Perils of a Teenage 50 Something

Living life on life's terms when the entire world seems to be insane and I'm a teenager stuck in a 50 something body.

Monday, July 29, 2013

Nose and Ear Hair Perils

I've never been a hairy man. Somewhere along the byways of life, I pissed off the hair gods. The tease was my head full of hair. It was wavy, thick, and everyone loved it. I hated it. The rest of my body resembles an unfinished piece of art. Let's try a little hair here and there and see how it looks but let's not finish the job.

I started shaving certain parts of my body not because I dislike hair, but because it was a half ass attempt to bridge me pass puberty by the man or woman upstairs. Yes, sometimes God does screw up.
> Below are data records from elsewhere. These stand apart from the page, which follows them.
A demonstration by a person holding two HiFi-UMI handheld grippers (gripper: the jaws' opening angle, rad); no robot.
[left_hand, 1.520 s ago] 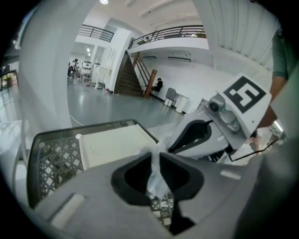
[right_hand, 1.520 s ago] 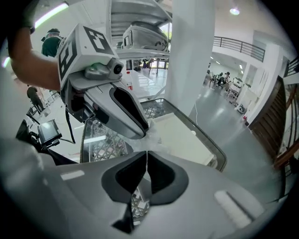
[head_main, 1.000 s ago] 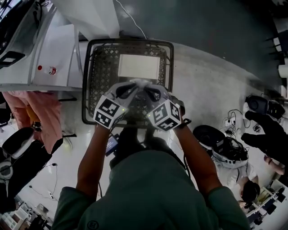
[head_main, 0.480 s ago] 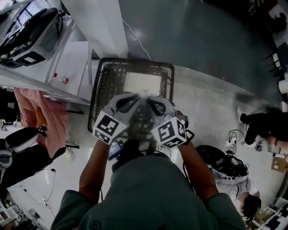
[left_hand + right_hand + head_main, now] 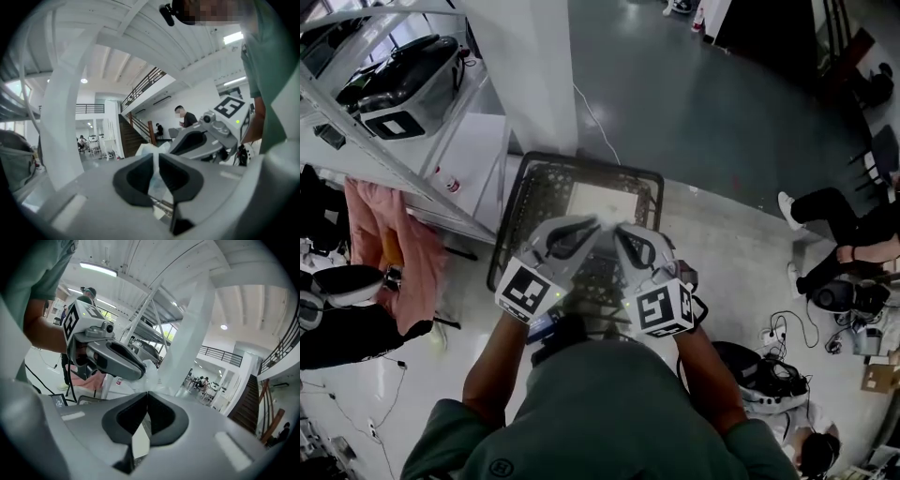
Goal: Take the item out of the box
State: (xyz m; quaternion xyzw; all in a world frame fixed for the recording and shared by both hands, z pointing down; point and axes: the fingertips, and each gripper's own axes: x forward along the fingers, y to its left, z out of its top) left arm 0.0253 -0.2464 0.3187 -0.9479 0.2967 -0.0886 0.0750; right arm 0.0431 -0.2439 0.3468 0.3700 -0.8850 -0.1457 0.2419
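My left tongs (image 5: 156, 159) and right tongs (image 5: 147, 397) are both clamped on the top of a clear bag (image 5: 149, 151), tips nearly touching, above the black basket (image 5: 517, 202) on the floor

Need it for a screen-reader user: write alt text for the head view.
From above, a person holds the left tool and right tool tip to tip over a black mesh basket on the floor, both pinching clear plastic. A flat white object lies in the basket; a shelf stands left.
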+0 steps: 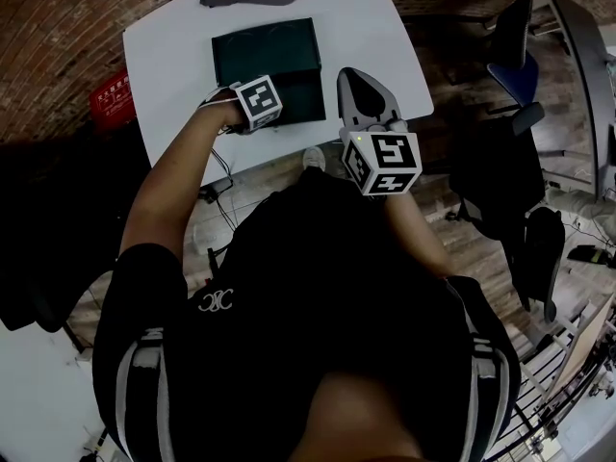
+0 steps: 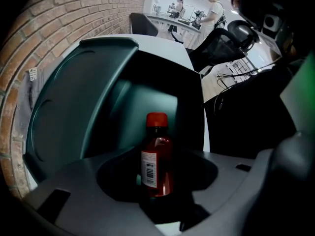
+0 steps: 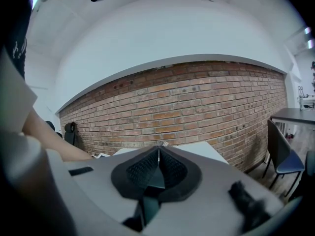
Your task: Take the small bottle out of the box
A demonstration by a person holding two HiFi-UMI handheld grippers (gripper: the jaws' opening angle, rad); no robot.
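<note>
Grasp step: L gripper (image 1: 258, 104) fingers released astride small bottle (image 2: 156, 156) in box (image 2: 88, 112) at 12 o'clock; nxt clench, lift; R gripper (image 3: 158, 151) fingers clenched, empty.

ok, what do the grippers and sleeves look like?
Grey shells on left gripper and right gripper, black textured pads, each with a white cube of black square markers. Thin cables at the left wrist. Black short-sleeved shirt, white side stripes.

Black short-sleeved shirt (image 1: 318, 287) with white side stripes (image 1: 142, 385)
</note>
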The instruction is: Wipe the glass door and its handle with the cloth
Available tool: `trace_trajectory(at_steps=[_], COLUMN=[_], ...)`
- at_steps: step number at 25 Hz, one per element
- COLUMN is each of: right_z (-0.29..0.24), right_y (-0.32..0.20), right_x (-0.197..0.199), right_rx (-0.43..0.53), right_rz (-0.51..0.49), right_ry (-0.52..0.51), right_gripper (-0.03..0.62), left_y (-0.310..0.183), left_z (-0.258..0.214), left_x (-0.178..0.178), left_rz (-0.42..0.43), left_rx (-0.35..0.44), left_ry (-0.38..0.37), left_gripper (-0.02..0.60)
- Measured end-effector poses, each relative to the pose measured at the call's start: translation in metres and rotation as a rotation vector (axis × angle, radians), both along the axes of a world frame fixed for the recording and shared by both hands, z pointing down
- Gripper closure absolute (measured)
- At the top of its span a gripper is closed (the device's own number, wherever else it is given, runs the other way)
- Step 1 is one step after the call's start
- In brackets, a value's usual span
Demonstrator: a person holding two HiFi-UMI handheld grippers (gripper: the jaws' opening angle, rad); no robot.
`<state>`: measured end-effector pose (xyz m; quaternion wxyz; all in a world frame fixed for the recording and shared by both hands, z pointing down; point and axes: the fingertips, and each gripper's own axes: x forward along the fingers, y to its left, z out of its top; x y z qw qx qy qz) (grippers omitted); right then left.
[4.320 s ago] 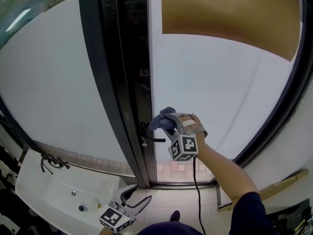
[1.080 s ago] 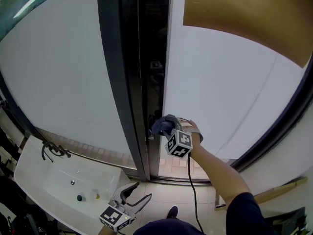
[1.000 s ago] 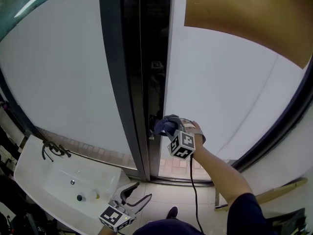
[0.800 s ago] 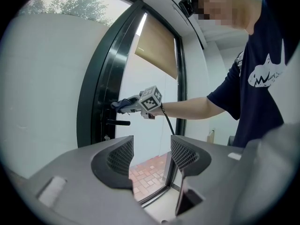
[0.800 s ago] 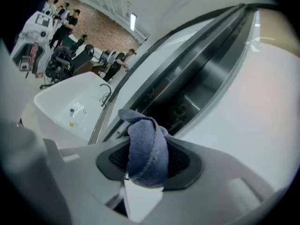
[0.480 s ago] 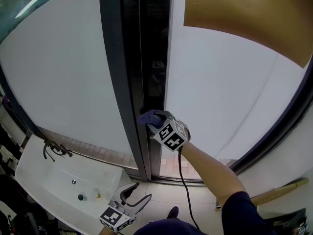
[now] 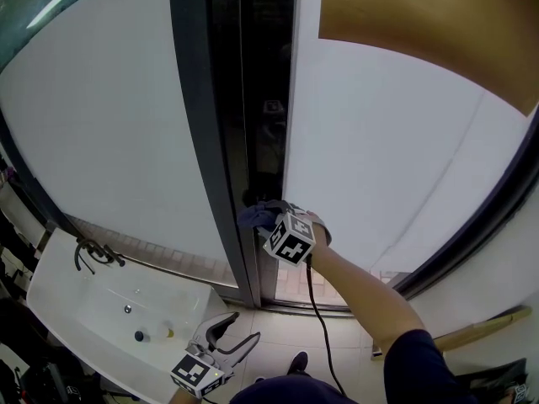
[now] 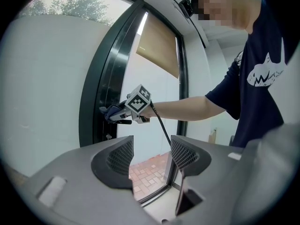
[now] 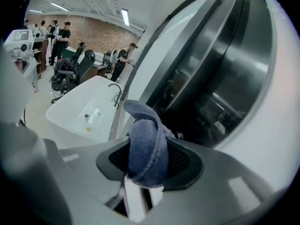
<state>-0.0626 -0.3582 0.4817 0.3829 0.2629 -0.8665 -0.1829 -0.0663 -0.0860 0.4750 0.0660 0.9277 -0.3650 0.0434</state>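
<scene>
My right gripper point(image 7: 263, 218) is shut on a bunched blue cloth point(image 7: 253, 215), which it presses against the dark door frame point(image 7: 221, 141) at handle height, beside the edge of the white glass door point(image 7: 379, 158). In the right gripper view the cloth point(image 9: 147, 146) fills the gap between the jaws of my right gripper point(image 9: 150, 159). In the left gripper view a dark lever handle point(image 8: 123, 122) shows just under that cloth point(image 8: 111, 112). My left gripper point(image 7: 241, 330) hangs low near the floor, open and holding nothing point(image 8: 151, 156).
A white sink point(image 7: 118, 310) with a black tap point(image 7: 88, 255) stands at the lower left. A brown blind point(image 7: 421, 23) covers the top of the glass. A black cable point(image 7: 313, 297) trails from the right gripper. Several people stand far off point(image 9: 61, 32).
My right gripper has carried the cloth left from the glass edge onto the dark frame at the handle, rolling as it went. The left gripper has stayed put.
</scene>
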Motion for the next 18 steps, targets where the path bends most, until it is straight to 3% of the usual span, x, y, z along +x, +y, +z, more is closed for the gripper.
trace_trajectory(at_steps=[8, 18], right_z=[0.015, 0.018], right_y=[0.007, 0.012], right_x=[0.05, 0.1], right_rx=[-0.23, -0.255], right_rz=[0.015, 0.043], right_ry=[0.023, 0.097], right_gripper=[0.427, 0.433], left_y=[-0.003, -0.007], left_z=[-0.004, -0.006], left_x=[0.011, 0.011], left_rz=[0.038, 0.035], left_rx=[0.002, -0.012], left_ry=[0.002, -0.022], left_gripper=[0.336, 0.336])
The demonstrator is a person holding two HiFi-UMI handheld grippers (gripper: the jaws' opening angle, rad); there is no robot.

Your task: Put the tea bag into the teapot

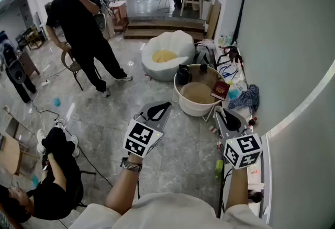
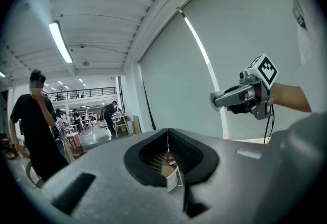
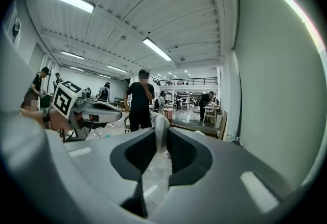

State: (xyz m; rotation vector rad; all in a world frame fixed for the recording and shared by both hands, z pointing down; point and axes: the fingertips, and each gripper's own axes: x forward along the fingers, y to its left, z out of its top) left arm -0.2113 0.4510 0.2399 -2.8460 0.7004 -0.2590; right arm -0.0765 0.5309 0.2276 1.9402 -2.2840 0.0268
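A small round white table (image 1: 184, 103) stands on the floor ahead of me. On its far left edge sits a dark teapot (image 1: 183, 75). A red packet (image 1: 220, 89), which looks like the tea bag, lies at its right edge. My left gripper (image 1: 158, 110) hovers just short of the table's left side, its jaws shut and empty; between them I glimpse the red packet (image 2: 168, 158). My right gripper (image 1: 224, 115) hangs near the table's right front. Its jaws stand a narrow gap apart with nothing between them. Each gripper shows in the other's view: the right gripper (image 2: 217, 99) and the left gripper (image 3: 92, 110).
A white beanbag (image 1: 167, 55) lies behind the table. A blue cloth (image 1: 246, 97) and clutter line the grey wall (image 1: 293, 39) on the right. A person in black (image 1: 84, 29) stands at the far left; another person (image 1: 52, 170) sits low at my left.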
To make matters worse, my hair started thinning out. When I was diagnosed my second bout of cancer, the chemo caused my hair to fall out. I decided to shave the hair off my head. It stays that way today. No, I don't have a desire to be a 11 year old boy or Mr. Clean.

Having said that, It blows away my last brain cell when I think of the chores this 50 year old man must go through when he has the body hair of a teen. If hair refuses to grow anywhere on my body because of radiation, why on earth does it grow like a weed in my ears and in my nose? What is that about?

Haven't I faced enough adult humiliation with the patches of (now) gray body hair unevenly placed on my chest ? Could we transplant these quick growing follicles to other areas of the body? And why did other areas of my body fail to produce hair when I had chemo and radiation, yet the feisty little ear and nose hairs refuse to die?

Thank God for the modern day weed whacker that allows the easy removal of such unsightly existence called the ear and nose hair... every 50 year old's nightmare.